Digitized data were divided into sequential frames of 9984 points and visually inspected. Some frames with excess noise (e.g., transient seal breakdown) or unstable baseline were deleted, while still leaving uninterrupted sojourns as long as several thousand milliseconds for analysis. Any remaining baseline shift between frames was corrected by superimposing amplitude histograms from each frame. Single channel current was then estimated from the amplitude histogram of each data set. Data were idealized using the forward and backward algorithms (Chung et al) and a hidden Markov model, with levels for concurrent activity corresponding to integer multiples of the estimated single channel current. The noise standard deviation for all conductance levels was estimated from sections of recording containing no visible channel openings.

From the idealized trace, the maximum number of concurrent openings was used as an estimate of the number of active channels (N) in the patch. Assuming records were at steady state and channels were independent and identical, the probability of a single channel being open (p_o) was estimated by minimizing the sum of squared differences between the observed probabilities (P_obs) of occupancy of the various conductance levels and the expected probabilities (P_exp) obtained from the binomial distribution. Any significant deviation of the ratio P_obs/P_exp from unity would suggest cooperativity between the channels, conditional on appropriateness of the above assumptions. To confirm that recordings were made under steady-state conditions, each data set was partitioned into consecutive time segments of 5s duration and the probability of occupancy of each conductance level was inspected as a function of recording time for non-steady-state trends. The possibility of the channels being nonidentical (having different open probabilities) was examined analytically by visualizing the changes in the ratio P_obs/P_exp, where P_exp was calculated assuming independent and identical channels. The assumption that the number of active channels in the patch was equivalent to the maximum number of concurrent openings was examined by simulation studies. Simulated data with 2, 3, and 4 independent and identical channels were produced by sampling the open and closed time density functions computed from records obtained under identical experimental conditions and having a single active acetylcholine receptor (Liu and Madsen, 1996). The simulations were used to compute the probability of observing the maximum number of concurrent openings as a function of simulated data length. Although the present study focused on possible interactions between separate nicotinic receptors, it should be noted that data from multimeric channels with equivalent conductance substates or multipores represent a parallel analytical problem, and many binomial-based studies addressing the question of independence have been reported (Krouse et al,Queyroy and Verdetti, 1992,Chen and DeHaan, 1992,Hayman and Ashley, 1993).

In data sets where only two concurrent openings were observed, and assuming that the channels could be nonidentical and cooperative with kinetics as in Scheme 1, the two-channel system was modeled as an expanded Markov chain.
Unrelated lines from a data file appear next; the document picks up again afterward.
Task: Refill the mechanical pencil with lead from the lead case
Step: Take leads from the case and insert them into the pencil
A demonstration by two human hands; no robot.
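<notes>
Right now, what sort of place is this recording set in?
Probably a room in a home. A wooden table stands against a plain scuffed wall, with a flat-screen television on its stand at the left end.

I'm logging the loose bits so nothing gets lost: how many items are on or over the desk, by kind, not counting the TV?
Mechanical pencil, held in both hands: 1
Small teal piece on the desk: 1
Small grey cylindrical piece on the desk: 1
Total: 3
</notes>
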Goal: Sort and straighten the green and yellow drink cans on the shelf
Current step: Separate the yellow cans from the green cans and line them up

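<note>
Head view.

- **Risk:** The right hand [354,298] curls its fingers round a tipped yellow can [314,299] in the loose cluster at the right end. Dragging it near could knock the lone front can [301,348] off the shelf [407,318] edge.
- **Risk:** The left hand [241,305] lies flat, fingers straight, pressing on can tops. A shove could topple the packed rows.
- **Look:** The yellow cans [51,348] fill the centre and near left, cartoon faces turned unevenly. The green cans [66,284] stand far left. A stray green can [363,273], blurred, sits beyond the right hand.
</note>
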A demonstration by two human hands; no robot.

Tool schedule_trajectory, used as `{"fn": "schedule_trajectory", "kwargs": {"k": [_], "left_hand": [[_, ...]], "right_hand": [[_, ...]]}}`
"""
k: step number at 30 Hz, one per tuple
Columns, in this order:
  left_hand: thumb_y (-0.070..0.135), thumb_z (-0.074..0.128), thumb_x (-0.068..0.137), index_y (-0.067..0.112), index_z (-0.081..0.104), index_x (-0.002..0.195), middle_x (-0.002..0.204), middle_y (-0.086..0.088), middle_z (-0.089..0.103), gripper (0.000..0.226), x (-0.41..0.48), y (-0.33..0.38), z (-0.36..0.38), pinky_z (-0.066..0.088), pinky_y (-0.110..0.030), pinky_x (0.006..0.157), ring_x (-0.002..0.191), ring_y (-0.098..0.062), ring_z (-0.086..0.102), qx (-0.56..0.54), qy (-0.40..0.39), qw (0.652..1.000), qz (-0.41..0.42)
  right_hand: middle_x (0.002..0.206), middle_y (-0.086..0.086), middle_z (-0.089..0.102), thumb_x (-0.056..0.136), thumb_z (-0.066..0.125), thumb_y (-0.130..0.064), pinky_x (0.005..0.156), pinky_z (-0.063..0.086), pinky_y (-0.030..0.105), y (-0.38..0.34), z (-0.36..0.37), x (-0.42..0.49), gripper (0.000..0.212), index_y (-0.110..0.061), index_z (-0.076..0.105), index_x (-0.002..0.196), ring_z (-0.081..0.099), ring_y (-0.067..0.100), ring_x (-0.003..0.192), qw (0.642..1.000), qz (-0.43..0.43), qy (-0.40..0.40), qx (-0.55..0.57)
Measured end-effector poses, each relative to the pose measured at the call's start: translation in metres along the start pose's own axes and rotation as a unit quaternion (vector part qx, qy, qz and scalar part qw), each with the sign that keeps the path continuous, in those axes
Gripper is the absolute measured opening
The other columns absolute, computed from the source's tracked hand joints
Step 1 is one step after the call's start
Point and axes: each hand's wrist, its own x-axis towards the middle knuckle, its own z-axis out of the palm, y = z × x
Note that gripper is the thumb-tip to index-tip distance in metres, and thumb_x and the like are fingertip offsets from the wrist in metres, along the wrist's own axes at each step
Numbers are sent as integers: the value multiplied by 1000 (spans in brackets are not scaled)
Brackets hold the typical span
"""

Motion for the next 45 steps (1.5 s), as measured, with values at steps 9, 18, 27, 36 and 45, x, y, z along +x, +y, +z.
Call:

The four conditional density functions for each receptor were obtained by optimizing the appropriate parameters to conjointly maximize the fit to the observed steady-state probabilities and the likelihood of the densities of the six possible sojourn types (see Fig. 1). The conditional densities for channel 1, for example, are denoted by f_Y|C⁽¹⁾(t), f_Y|O⁽¹⁾(t), f_X|C⁽¹⁾(t), and f_X|O⁽¹⁾(t) where Y (respectively X) is the random variable associated with single channel closed (open) times, and f_Y|C⁽¹⁾(t) would be the density function of closed times in channel 1 given that channel 2 is closed.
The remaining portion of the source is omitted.